Дженни посмотрела на него. Ее большие темные глаза светились от радости.

– Вы назвали меня художником? В первый раз в жизни меня назвали художником! Вы действительно думаете, что я одна из тех, оторванных от реальной жизни, сумасшедших…

– Да, правда. – Питер был так же взволнован, как и она. – Вообще-то, я не считаю вас сумасшедшей, но вы поняли, что я имел в виду.

Дженни внимательно смотрела на мистера Стивенсона. Помимо того, что он был чертовски красив, он казался искренним. Но это еще больше терзало девушку, потому что она все же обиделась на него. Наверное, Питер был прав, утверждая, что ей суждено пройти этот этап, как и всем другим молодым художникам. Дженни очень нуждалась в его поддержке. Она хотела верить ему. Показ картин был равносилен для нее демонстрации самых потаенных уголков души. Девушка очень беспокоилась, поскольку боялась оказаться никчемной даже в этом деле. Тогда бы у нее не осталось мечты, ради которой стоило жить.

Вдруг она осознала, что мистер Стивенсон все это время наблюдал за ней.

– С вами все в порядке, Дженни? – тревожно спросил он. – Вы выглядите очень измученной.

– Нет-нет. Все хорошо, – пробормотала она, пытаясь улыбнуться. – Я думаю, это все первый показ. Ведь именно так вы говорили, да?

Питер улыбнулся.

– Именно. У всех людей разные вкусы и многим не нравится даже столь известная вещь, как Мона Лиза. Искусство – это царство вкуса. Собственно, кто я такой, чтобы рассказывать вам об этом? Ведь художник здесь один.

Дженни не могла поверить ему.

– Может быть.

– Хорошо, вы по-прежнему хотите убедиться в том, что я говорю правду? Тогда оглянитесь вокруг, Дженни. Все, что вы видите в этом доме, говорит о моем вкусе. Что вы думаете об этом?
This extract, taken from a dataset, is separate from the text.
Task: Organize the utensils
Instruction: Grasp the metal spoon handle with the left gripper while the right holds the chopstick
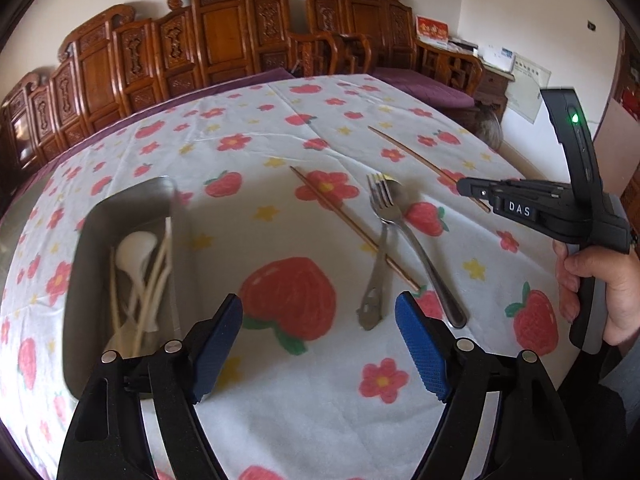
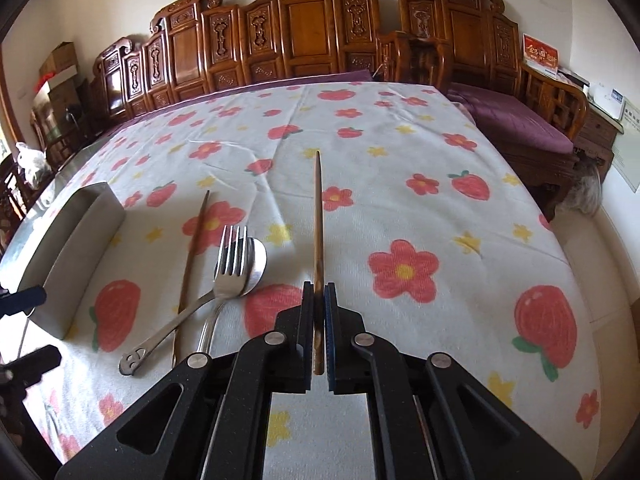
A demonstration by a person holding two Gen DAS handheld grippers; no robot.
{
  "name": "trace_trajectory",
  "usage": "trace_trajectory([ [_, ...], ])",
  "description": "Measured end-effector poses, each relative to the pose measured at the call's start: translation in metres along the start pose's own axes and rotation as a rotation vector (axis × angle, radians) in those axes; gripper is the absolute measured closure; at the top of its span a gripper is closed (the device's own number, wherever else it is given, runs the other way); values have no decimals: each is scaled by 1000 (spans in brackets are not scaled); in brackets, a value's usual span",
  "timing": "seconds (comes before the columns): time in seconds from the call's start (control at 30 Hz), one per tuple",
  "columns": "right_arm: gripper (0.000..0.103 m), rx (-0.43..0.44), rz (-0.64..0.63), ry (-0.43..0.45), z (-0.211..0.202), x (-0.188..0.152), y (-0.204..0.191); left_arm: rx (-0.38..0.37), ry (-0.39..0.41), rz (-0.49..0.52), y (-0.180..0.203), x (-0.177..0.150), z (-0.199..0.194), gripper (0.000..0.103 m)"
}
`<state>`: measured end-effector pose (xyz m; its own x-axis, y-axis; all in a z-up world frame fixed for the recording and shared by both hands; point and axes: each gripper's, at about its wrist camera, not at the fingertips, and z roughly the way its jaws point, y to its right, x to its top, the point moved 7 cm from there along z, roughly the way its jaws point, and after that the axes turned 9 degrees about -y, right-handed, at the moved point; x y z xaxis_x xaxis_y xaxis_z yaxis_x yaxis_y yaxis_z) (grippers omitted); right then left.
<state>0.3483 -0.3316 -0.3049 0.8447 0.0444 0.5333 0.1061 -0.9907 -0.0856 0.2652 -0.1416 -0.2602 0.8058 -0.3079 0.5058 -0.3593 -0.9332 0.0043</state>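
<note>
My right gripper [image 2: 319,292] is shut on a brown wooden chopstick [image 2: 318,216] that points away over the table; it also shows in the left wrist view [image 1: 416,158], with the gripper [image 1: 466,187] at its near end. My left gripper [image 1: 319,308] is open and empty above the tablecloth. A second chopstick [image 1: 344,220], a steel fork [image 1: 380,216] and a steel spoon [image 1: 420,240] lie crossed on the cloth ahead of it. They also show left of my right gripper: chopstick [image 2: 192,256], fork [image 2: 224,276], spoon [image 2: 252,264].
A steel rectangular container [image 1: 132,204] stands at the left, holding a white spoon [image 1: 138,250] and pale chopsticks [image 1: 160,264]; its wall [image 2: 72,240] shows in the right wrist view. A flowered tablecloth [image 1: 300,392] covers the table. Carved wooden chairs [image 2: 304,28] stand behind.
</note>
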Motion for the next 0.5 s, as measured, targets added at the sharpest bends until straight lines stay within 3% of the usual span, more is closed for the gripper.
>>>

Внезапно Дженни бросило в жар, как будто она должна была сдать самый важный экзамен. У нее задрожал подбородок, но она попыталась взять себя в руки. Внимательно оглядев то, что было в поле ее зрения, она пожала плечами.

– Что я думаю? Мне кажется, что здесь хорошо. – Мистер Стивенсон усмехнулся.
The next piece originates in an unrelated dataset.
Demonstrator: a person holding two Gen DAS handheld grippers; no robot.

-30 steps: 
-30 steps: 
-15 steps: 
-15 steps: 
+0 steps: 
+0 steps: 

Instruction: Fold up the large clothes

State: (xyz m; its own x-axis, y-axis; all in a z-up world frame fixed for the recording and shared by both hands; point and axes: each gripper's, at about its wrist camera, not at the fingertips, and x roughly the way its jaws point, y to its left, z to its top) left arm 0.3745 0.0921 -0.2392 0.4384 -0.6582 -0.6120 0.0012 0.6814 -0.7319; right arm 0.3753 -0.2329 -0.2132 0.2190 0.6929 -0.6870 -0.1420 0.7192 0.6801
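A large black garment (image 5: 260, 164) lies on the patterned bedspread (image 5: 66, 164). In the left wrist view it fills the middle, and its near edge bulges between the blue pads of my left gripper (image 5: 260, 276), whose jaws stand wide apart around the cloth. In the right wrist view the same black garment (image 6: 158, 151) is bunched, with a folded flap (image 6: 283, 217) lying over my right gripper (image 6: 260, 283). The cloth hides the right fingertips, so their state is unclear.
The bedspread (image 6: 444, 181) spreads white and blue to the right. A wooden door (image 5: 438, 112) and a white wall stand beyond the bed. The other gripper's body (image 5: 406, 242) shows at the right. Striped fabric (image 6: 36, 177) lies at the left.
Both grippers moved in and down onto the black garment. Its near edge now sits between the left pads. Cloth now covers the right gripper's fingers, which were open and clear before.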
– Ну что вы, Дженни. Не хвалите меня так сильно.

– Нет, правда. Мне нравиться интерьер. Он превосходен. Практически каждая вещь на месте и сочетается с другой. Очень точно, в стиле и со вкусом.

– Нет, вы обманываете меня. Вас тошнит от этого, – спокойно произнес Питер.
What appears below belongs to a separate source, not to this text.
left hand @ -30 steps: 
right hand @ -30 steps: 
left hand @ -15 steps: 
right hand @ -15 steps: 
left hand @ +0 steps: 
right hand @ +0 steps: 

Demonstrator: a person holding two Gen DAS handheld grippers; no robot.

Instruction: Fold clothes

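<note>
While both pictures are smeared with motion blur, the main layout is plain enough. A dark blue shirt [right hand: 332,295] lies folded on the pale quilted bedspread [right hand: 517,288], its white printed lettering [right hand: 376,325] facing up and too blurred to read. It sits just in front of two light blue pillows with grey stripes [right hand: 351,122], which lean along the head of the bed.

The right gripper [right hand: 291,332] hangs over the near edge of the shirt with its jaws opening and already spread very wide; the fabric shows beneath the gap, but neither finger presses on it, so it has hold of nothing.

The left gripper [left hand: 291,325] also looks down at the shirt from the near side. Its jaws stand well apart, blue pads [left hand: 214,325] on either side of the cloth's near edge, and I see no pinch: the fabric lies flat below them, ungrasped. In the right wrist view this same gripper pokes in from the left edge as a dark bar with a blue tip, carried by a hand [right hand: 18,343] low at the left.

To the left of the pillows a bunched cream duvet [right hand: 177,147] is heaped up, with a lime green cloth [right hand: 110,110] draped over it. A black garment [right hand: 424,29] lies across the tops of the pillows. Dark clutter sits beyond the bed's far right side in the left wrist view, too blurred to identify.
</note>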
Чуть растерявшись, Дженни замотала головой, начиная протестовать. Но вскоре она поняла замысел мистера Стивенсона.

– Я раскусила вас! Мне действительно нравится ваш дом: оформление, мебель… Все. Однако если бы вы были не уверены в своем вкусе, то не поверили бы даже самым искренним отзывам. Правильно?

Питер Стивенсон засмеялся.

– Правильно! И не важно, сколько людей расхваливали бы мой выбор, я бы все равно им не верил. Даже если бы я стал знаменитым, то продолжал бояться каждого нового мнения.

В тот момент Дженни действительно пришлось бороться со слезами, которые так и норовили хлынуть ручьями из глаз. Мистер Стивенсон был так мил и внимателен к ней.

– Вот это да! А я и не думала, что вы всерьез увлекаетесь искусством.

– Увлекаюсь, но довольно недолго, – ответил он, пожимая плечами.

В конце концов Дженни сдалась.

– Вы очень добры ко мне, мистер Стивенсон.

– Не говорите мне так много комплиментов, я же могу расслабиться в такой обстановке, а это может в итоге привести к банкротству. – Его глаза заблестели как вода под ласковым солнцем Калифорнии. – Почему вы не зовете меня Питер?

Дженни заморгала от удивления.

– Потому что Чарли запретил.

– О, нет! – застонал Питер. – Вы неправильно меня поняли. Я не спрашиваю, почему вы не называете меня по имени. Я догадываюсь, почему вы этого не делаете. Просто прошу вас в дальнейшем называть меня Питер.

Дженни замотала головой.

– Не могу. Если Чарли узнает…

– Послушайте, я ваш босс, а не Чарли.

– Я знаю, но… – Дженни быстро огляделась по сторонам, потом подошла ближе к Питеру и прошептала: – Чарли носит с собой пистолет. Вы знали об этом? Он прячет его под пиджаком в такой штуке, как полицейские. Мне не хотелось бы злить его.

Наступила тишина. Их взгляды встретились. Мистер Стивенсон потер лоб.

– Я знаю, что Чарли носит пистолет, – сказал он. – Это положено ему по должности, поскольку он мой водитель и одновременно телохранитель. Но его совершенно не касается ни то, как вы будете называть меня, ни то, какие отношения у нас будут складываться в дальнейшем.